In Bangalore, it has taken control of the city’s water supply to run an extortionist private supply network
Most of India is fretting over a flop monsoon. In Bangalore, however,
some are rejoicing that the rains have failed. They are the city’s
dreaded water mafia.
“Water mafia” was recently coined, but it is a term that
Bangalore’s residents recognise all too well. In many parts of the city
where government water supply has failed, or a scarcity has been
deliberately created, a merry coalition of thugs, local politicians and
even some water department employees run a parallel and private water
supply network that borders on the extortionist.
During the last few summers when the water crisis progressed from
bad to acute, the mafia has prospered. This year, the city’s
predicament on account of a bad monsoon is dire. In a story that runs
parallel to the coal mafia in Bihar and the iron ore mafia in
Karnataka-Goa-Andhra, the city’s water mafia is mining a depleting water
table unchecked and unregulated.
In Bangalore, the private water supply to water-thirsty
neighbourhoods is controlled by water tanker operators backed by the
local corporator, the legislator or a powerful politician. In some
cases, political patronage is open. In others, patrons operate in the
shadows. The mafia has strictly demarcated territories.
This is how it works. Large apartment complexes and big
residential communities are prime targets, though the gangs operate with
impunity in smaller localities too. First, the state water supply is
curtailed or a water connection is never sanctioned to a new building.
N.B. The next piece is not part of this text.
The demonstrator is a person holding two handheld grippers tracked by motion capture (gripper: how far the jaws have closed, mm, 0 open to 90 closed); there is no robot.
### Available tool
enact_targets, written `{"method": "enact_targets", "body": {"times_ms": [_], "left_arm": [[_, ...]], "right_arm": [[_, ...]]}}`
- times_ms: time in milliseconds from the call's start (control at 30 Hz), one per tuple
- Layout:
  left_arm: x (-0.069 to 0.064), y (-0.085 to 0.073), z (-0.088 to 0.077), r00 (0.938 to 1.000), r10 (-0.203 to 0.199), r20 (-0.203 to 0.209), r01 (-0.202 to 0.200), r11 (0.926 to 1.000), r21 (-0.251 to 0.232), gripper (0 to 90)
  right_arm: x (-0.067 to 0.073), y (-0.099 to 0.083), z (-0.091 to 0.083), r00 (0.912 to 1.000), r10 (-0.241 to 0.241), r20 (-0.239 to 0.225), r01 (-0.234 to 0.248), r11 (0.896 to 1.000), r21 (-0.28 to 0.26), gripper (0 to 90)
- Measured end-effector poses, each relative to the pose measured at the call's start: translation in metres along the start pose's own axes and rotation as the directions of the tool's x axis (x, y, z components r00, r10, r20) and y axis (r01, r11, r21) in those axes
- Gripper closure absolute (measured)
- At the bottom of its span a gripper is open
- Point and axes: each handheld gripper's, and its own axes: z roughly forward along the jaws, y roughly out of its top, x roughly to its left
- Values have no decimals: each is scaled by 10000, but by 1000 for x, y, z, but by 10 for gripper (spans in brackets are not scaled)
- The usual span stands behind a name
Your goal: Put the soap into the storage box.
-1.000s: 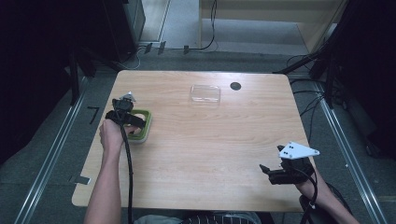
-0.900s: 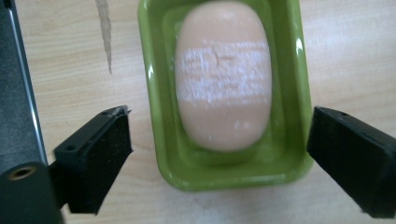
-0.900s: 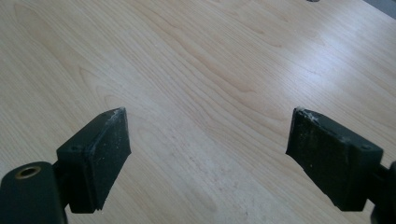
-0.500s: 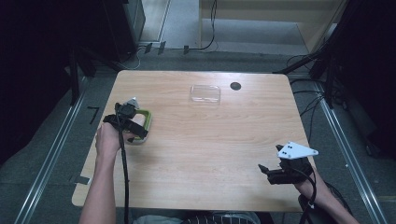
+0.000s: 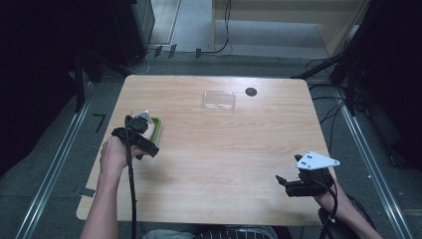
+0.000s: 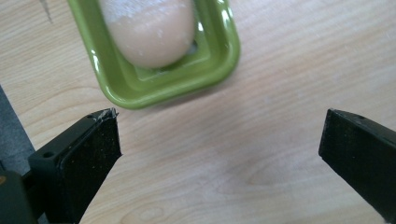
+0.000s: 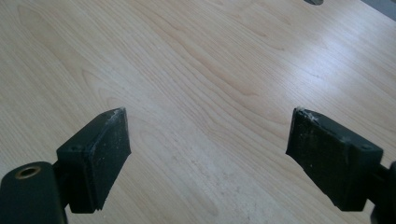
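Nearest, by the table's (image 5: 209, 164) near right corner, the right gripper (image 5: 284, 182) hangs low over bare wood, its jaws spread wide with nothing between them; the grey three-cornered plate sits on top of it. Along the left edge, about midway, the left gripper (image 5: 149, 133) is held by the person's left hand (image 5: 113, 155), jaws also wide apart and empty, poised just beside a green dish (image 6: 140, 88). The dish rests flat on the wood and holds a pale, rounded lump (image 6: 149, 28) in its hollow. Farther off, toward the far edge near its middle, lies a clear plastic lid (image 5: 219, 100), and just beside it to the right a small dark round spot (image 5: 251, 91).
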Motion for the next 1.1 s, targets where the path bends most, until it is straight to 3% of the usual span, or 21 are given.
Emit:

Then the mafia steps in to supply water with tankers. Once the tanker
operator has a foot in, he has a virtual monopoly over pricing and
supply.
Water is becoming a huge revenue source for many of Bangalore’s
corporators and legislators who are running the water tanker business
either directly or benami, says R.K. Misra, an urban reforms activist
and member of the city corporation’s Technical Advisory Committee, and
member of ABIDe, Bangalore’s infrastructure taskforce. Misra and his
fellow campaigners have been trying to get the government to rein in the
water mafia by framing guidelines to regulate borewell digging and
streamline the pricing and quality of water supplied. But it has become a
monster too big to handle, says Misra. Water is a bigger challenge in
Bangalore than in cities like Mumbai and Delhi, says Sangeeta Banerjee,
co -founder of apartmentadda.com, a communication portal for apartments
and housing communities in India’s biggest cities. Suppliers are taking
advantage of the skewed demand-supply situation and the situation is
precarious, she says. In some of the more prosperous communities in
Whitefield, a recently developed suburb filled with technology parks,
high-rise residential buildings and sprawling gated communities, the
mafia is in full control. Residents’ associations are afraid of taking
on the thugs.
One such association that spends a few lakh rupees each month on
private water tankers says that they have no choice but to agree to a
price hike per water tanker every few months. A developer who builds
homes for the rich says he had a bad run-in with the mafia, was
threatened, and now steers clear. Both spoke only after being guaranteed
anonymity.
Sensing this middle-class and upper middle-class acquiescence,
the mafia itself has grown bolder. The gangs have expanded to
controlling not just the water supply but other essentials, like milk
supply, cable TV connections, internet connectivity and newspaper
delivery. In many communities, one vendor controls all daily
necessities. The bigger gang leaders roam around with a battery security
guards.
One Bangalore citizen who called himself Murali asked on the
non-profit indiawaterportal.org, “How do we end the goonda raj of the
water mafia in Bangalore?” The irony, he said, is that the mafia
extracts underground water in the vicinity of apartments and residential
areas and in turn sells them to residents at exorbitant prices. “Why
doesn’t the government stop this loot?”
Two years ago, the newspapers were full of reports about a Kargil
veteran fighting against the water mafia in Bangalore. The veteran’s
wife and children were allegedly threatened by the mafia while the man
took shelter within an army unit fearing for his life. The problem has
exacerbated because of the lack of political will, explains Misra. The
government has abdicated and crooks have stepped in, he says.